Stokes makes 45.3% of his 3-pointers, while Brown is a volume shooter, taking more attempts than anyone else on the team. His accuracy isn’t quite that of Stokes or Wade, but he capitalizes on chances at the free throw line (83%).
Rounding out the starting lineup is sophomore forward Xavier Sneed (6-5, 210 lbs.), who adds 11.4 points, and sophomore Mako Mawien (6-9, 225 lbs.) who is part of a three-man rotation inside. Foul trouble has been at issue at that position, with Maiwen averaging three in just 18 minutes of action per game.
Kansas State doesn’t have the big inside presence it had in years past, and is relying on balanced scoring from the perimeter and the all-around versatility of Wade. It demonstrated that in the road win at Iowa State, which remains a very difficult place to play. When the Wildcats get cranked up at home, Bramlage Coliseum is its equal in terms of atmosphere, making this a tougher challenge for WVU than Friday’s win at Oklahoma State.
Both teams are guard- and forward- oriented, but that could make play in the lane an important item to track in the New Year’s Day clash.
|WVU (12-1) vs. KSU (11-2)||Monday January 1||5:00 PM ET|
|Bramlage Coliseum||Manhattan, KS||Series: WVU 6-5|
|RPI: WVU – 28 KSU- 80||TV: AT&T Sportsnet||Sirius/XM: 134 / 199|
WVU’s Sagaba Konate has continued to show improved offensive skills during his sophomore season, and if he can stay on the court that could be a big advantage for WVU. That has been a problem for him, though, just as it has been for K-State’s Maiwen and Levi Stockard III. Konate should be able to hit double figures if he can get 25 minutes on the floor, and coupled with WVU’s different methods of attacking in the post, that could be an area where the Mountaineers hold an advantage. West Virginia’s offensive rebounding has helped the Mountaineers average 40.8 per game this year, a plus seven advantage over K-State’s 33.8 mark. That’s also a margin that has to hold if they are to escape the Octagon of Doom with a win.

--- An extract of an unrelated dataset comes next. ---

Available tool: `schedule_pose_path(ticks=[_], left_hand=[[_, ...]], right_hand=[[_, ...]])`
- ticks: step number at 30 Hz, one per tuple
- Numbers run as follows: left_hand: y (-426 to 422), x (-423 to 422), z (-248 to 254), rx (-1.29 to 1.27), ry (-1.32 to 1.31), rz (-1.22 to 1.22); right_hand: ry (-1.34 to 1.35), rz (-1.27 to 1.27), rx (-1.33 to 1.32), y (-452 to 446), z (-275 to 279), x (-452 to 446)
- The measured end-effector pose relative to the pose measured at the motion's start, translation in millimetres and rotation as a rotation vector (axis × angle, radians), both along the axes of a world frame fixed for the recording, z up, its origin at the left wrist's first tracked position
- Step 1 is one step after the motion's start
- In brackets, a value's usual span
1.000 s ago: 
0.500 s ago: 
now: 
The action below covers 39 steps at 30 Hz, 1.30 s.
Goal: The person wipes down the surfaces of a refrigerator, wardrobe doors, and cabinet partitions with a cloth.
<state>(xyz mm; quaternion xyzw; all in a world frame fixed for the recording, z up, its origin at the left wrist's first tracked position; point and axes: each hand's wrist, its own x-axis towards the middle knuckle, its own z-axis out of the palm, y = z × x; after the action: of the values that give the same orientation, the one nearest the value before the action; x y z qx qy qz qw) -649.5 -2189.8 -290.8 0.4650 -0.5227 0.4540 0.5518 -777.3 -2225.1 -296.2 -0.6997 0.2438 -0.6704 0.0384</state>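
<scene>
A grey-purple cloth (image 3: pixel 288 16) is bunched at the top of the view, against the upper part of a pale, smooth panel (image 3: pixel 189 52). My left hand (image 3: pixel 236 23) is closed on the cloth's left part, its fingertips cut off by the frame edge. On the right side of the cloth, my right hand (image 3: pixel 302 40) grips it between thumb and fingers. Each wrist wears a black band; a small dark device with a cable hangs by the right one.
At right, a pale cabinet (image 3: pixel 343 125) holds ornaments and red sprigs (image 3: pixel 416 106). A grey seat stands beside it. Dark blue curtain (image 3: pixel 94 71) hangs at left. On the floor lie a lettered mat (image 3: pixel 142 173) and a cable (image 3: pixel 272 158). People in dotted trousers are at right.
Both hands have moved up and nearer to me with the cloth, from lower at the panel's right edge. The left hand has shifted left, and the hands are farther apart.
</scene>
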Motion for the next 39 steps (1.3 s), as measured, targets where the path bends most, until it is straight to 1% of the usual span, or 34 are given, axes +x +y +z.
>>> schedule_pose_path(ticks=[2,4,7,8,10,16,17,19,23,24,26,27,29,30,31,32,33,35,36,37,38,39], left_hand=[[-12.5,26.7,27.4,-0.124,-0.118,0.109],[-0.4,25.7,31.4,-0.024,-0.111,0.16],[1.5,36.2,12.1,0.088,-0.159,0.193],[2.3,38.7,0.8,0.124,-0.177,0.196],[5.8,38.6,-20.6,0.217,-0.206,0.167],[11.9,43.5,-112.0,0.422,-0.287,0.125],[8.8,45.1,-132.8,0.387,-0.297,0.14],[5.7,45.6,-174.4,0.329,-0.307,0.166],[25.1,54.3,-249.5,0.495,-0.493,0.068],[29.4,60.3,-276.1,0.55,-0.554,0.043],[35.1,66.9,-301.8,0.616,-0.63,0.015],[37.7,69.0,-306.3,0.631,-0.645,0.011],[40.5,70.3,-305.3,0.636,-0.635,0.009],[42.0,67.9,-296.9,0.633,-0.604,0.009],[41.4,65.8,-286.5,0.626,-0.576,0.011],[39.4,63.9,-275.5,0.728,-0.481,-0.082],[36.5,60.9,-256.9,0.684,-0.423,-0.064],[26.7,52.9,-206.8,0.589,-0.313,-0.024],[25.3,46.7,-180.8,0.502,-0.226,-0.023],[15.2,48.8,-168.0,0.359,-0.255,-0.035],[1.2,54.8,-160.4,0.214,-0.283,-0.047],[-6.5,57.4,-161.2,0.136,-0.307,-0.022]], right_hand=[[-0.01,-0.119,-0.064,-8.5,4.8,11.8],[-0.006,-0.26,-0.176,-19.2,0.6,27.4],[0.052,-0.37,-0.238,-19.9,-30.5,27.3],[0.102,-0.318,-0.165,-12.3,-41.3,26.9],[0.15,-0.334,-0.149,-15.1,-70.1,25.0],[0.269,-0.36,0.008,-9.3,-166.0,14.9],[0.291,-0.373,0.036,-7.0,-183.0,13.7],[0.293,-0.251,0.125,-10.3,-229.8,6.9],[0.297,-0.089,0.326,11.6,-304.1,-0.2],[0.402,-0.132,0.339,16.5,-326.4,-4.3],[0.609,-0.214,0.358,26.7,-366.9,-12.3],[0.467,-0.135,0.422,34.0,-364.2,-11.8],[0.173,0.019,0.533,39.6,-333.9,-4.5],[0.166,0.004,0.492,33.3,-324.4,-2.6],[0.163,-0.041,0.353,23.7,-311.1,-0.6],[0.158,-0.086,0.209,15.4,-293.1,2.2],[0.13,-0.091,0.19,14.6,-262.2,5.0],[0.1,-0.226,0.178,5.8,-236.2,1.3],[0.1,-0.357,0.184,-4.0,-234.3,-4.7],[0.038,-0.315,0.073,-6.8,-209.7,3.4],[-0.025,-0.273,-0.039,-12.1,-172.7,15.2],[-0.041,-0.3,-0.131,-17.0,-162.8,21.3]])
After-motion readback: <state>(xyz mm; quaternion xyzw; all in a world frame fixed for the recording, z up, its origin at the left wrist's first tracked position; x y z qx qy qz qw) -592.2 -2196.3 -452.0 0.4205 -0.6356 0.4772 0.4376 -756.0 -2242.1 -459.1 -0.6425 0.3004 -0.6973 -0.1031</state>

Kansas State counters with good ballhandling — the Cats are 41st nationally with 16.5 assists per game, and move the ball effectively to find open shooters and create driving room from the perimeter. They also yield just 10.6 turnovers per outing, making a very good match-up against West Virginia’s pressure. One thing to keep in mind here — WVU hasn’t been quite as good in the full court press against quality foes as it has been in past seasons. WVU has had to drop out of the press at times this year, but has done well for the most part in still getting pressure on the ball in the halfcourt and forcing turnovers. That sets up a good battle in this game — can West Virginia disrupt K-State’s offensive rhythm and take the Wildcats out of their passing game? Or does the home team continue to execute well and create the good looks that has allowed them to hit nearly 49% of their shots to date? They did that and more against Iowa State, making 55.2% from the field in the 91-75 win.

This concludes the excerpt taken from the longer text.